## YOUR INSTRUCTIONS:
Starting with the first line, transcribe the material exactly through to the last.

## DATA EXCERPT:
####################

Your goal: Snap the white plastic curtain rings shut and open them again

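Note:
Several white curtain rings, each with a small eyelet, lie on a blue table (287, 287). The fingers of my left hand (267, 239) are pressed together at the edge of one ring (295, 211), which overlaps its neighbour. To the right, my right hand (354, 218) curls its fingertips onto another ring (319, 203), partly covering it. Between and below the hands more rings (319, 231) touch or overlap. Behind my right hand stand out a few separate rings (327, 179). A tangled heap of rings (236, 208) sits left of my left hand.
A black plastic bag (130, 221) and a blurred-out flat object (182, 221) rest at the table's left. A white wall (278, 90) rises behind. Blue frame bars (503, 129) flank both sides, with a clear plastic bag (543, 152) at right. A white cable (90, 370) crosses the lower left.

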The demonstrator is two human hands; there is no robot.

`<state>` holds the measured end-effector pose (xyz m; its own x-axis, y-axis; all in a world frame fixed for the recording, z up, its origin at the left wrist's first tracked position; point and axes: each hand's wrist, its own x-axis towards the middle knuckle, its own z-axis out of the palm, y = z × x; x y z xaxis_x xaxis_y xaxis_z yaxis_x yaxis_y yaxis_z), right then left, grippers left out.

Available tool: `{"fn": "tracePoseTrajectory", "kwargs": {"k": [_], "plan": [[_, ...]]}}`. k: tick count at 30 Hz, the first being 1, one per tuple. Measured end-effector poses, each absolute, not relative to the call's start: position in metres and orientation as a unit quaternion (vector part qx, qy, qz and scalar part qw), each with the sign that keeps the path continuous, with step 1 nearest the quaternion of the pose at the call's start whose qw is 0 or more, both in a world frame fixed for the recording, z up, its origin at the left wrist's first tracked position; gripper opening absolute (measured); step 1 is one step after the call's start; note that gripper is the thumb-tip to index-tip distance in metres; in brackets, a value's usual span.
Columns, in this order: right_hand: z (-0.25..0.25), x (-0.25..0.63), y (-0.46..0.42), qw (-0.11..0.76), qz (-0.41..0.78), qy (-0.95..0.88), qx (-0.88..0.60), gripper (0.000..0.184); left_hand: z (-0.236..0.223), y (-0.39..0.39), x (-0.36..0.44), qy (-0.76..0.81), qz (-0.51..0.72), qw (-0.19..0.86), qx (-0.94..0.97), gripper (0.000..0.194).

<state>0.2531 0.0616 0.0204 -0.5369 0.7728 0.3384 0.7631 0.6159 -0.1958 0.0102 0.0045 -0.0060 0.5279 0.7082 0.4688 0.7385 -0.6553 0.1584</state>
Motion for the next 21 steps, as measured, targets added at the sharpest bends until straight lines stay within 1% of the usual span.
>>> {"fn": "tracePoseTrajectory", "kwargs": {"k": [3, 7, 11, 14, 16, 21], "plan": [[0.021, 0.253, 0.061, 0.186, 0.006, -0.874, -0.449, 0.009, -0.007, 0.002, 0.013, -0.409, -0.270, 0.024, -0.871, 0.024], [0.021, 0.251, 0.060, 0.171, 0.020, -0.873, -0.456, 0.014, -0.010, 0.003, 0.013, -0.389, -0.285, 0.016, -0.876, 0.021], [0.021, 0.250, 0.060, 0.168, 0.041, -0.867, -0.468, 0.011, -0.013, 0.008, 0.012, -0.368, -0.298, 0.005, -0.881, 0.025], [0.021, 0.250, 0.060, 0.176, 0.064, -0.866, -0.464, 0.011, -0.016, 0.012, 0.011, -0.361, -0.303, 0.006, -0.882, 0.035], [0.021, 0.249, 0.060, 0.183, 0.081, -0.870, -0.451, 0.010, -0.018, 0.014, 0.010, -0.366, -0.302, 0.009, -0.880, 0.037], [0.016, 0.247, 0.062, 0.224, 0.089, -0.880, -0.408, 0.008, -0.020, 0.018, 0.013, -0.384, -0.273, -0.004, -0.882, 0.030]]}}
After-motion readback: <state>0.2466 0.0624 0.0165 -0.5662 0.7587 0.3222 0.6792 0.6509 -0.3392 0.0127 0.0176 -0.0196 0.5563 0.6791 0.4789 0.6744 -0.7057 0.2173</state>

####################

## RESULT OF THE TASK:
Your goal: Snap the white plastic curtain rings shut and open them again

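Note:
Several white curtain rings, each with a small eyelet, lie on a blue table (287, 287). The fingers of my left hand (267, 239) are pressed together at the edge of one ring (295, 211), which overlaps its neighbour. To the right, my right hand (354, 218) curls its fingertips onto another ring (319, 203), partly covering it. Between and below the hands more rings (319, 231) touch or overlap. Behind my right hand stand out a few separate rings (327, 179). A tangled heap of rings (236, 208) sits left of my left hand.
A black plastic bag (130, 221) and a blurred-out flat object (182, 221) rest at the table's left. A white wall (278, 90) rises behind. Blue frame bars (503, 129) flank both sides, with a clear plastic bag (543, 152) at right. A white cable (90, 370) crosses the lower left.
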
The demonstrator is two human hands; there is no robot.

`<state>` holds the measured end-effector pose (xyz m; its own x-axis, y-axis; all in a world frame fixed for the recording, z up, its origin at the left wrist's first tracked position; point and axes: each hand's wrist, its own x-axis towards the middle knuckle, its own z-axis out of the palm, y = z × x; x y z xaxis_x xaxis_y xaxis_z yaxis_x yaxis_y yaxis_z), right then left, grippers left out.

Available tool: `{"fn": "tracePoseTrajectory", "kwargs": {"k": [_], "plan": [[_, ...]]}}`. k: tick count at 30 Hz, the first being 1, one per tuple. Measured end-effector poses, each absolute, not relative to the call's start: position in metres and orientation as a unit quaternion (vector part qx, qy, qz and scalar part qw), each with the sign that keeps the path continuous, with step 1 nearest the quaternion of the pose at the call's start whose qw is 0 or more, both in a world frame fixed for the recording, z up, its origin at the left wrist's first tracked position; gripper opening absolute (measured); step 1 is one step after the call's start; note that gripper is the thumb-tip to index-tip distance in metres; in brackets, a value's usual span.
Columns, in this order: right_hand: z (-0.25..0.25), x (-0.25..0.63), y (-0.46..0.42), qw (-0.11..0.76), qz (-0.41..0.78), qy (-0.95..0.88), qx (-0.88..0.60), gripper (0.000..0.184); left_hand: z (-0.236..0.223), y (-0.39..0.39), x (-0.36..0.44), qy (-0.76..0.81), qz (-0.51..0.72), qw (-0.19..0.86), qx (-0.94..0.97), gripper (0.000..0.194).

<state>0.2531 0.0616 0.0204 -0.5369 0.7728 0.3384 0.7631 0.6159 -0.1958 0.0102 0.0045 -0.0060 0.5279 0.7082 0.4688 0.7385 -0.6553 0.1584</state>
Motion for the next 21 steps, as measured, targets added at the sharpest bends until straight lines stay within 1% of the usual span.
>>> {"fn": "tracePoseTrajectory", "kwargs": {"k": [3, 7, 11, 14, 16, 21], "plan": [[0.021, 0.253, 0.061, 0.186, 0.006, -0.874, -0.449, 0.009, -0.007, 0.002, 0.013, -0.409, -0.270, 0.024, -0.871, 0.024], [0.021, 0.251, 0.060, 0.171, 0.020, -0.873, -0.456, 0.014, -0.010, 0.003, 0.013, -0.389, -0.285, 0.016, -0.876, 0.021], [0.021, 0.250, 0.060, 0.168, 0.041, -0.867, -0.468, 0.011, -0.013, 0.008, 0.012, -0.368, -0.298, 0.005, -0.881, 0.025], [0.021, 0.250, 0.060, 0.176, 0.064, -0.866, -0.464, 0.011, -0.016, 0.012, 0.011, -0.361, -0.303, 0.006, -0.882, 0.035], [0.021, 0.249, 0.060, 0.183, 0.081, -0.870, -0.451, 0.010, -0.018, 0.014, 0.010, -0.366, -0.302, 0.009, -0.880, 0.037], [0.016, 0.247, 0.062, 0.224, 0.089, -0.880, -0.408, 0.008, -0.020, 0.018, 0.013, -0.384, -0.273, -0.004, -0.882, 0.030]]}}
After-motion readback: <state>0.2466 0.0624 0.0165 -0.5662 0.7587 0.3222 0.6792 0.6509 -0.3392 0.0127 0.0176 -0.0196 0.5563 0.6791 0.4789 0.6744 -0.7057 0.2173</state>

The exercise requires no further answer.